This May, the New Museum presented the first large-scale, American museum exhibition of the artist Klara Lidén, featuring a selection of works in the Museum’s second floor gallery. In her practice, Lidén regularly mines the anxieties of urban space to create ingenious and psychologically charged installations. She scavenges the streets of cities around the world for discarded materials, which she uses to build sculptural hideaways, scaled to her own body, in unexpected places.

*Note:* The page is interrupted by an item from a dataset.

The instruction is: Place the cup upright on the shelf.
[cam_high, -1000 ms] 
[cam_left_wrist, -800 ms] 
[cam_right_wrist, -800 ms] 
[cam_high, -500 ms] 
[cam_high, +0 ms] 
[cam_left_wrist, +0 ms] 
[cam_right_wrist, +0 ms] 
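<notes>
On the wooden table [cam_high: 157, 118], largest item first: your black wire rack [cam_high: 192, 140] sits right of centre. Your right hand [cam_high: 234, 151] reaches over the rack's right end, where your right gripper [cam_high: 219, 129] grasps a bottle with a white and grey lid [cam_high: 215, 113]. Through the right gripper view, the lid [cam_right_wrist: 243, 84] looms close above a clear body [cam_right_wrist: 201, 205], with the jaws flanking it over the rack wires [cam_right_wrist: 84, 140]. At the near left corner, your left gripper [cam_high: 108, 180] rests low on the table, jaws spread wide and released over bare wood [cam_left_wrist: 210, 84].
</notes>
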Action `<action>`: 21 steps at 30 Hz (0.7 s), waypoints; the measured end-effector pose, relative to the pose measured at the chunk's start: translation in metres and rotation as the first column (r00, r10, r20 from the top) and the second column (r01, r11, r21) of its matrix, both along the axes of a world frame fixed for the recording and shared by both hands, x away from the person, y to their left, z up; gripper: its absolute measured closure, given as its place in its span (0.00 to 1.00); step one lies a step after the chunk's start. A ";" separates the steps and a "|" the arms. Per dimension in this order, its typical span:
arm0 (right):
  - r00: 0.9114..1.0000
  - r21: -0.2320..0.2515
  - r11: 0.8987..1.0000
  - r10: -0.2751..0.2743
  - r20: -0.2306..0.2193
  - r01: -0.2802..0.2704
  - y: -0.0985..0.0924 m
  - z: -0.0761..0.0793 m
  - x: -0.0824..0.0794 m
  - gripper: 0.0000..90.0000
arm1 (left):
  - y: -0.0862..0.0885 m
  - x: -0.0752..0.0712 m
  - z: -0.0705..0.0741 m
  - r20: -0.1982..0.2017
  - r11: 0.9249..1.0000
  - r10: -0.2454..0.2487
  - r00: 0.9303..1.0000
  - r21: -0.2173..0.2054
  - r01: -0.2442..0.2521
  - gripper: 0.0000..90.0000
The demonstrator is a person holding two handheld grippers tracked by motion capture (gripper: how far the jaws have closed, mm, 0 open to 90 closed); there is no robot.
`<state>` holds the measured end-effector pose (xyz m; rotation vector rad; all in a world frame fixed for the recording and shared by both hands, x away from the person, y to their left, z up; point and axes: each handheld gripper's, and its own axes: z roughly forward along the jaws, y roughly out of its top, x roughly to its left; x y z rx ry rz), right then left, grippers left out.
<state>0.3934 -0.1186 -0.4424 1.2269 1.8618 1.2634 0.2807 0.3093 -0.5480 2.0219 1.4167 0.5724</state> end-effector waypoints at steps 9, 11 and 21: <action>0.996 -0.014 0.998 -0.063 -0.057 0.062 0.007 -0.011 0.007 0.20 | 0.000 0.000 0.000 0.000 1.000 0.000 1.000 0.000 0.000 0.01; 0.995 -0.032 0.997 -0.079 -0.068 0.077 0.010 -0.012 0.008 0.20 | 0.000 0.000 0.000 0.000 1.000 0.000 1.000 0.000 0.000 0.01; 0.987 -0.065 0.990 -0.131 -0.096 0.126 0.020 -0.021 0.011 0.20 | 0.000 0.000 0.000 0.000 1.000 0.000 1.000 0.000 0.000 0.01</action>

This exhibition will also feature a number of Lidén’s videos realized over the past decade. She has performed impromptu acrobatic routines in a Stockholm subway car in Paralyzed (2003) and moonwalked her way through the streets of Manhattan at night in The Myth of Progress–Moonwalk (2008), which premiered in the New Museum exhibition “After Nature,” (2008) and marked Lidén’s first New York museum presentation. In these works, Lidén moves alone through urban settings gliding at a rhythm separate from the world around her.
Klara Lidén was born in 1979 in Stockholm, Sweden. She attended the School of Architecture at the Royal School of Technology in Stockholm from 2000 to 2004; the Berlin University of the Arts in Berlin, Germany, in 2003; and the University College of Arts, Crafts and Design in Stockholm from 2004 to 2007. Lidén has been the subject of numerous solo presentations in Europe, including major exhibitions at the Serpentine Gallery, London, and the Moderna Museet, Stockholm. In 2009, Lidén’s work was presented as part of an exhibition in the Danish and Nordic Pavilions at the 53rd International Art Exhibition of the Venice Biennale and she received a special mention from the jury of the 54th Venice Biennale.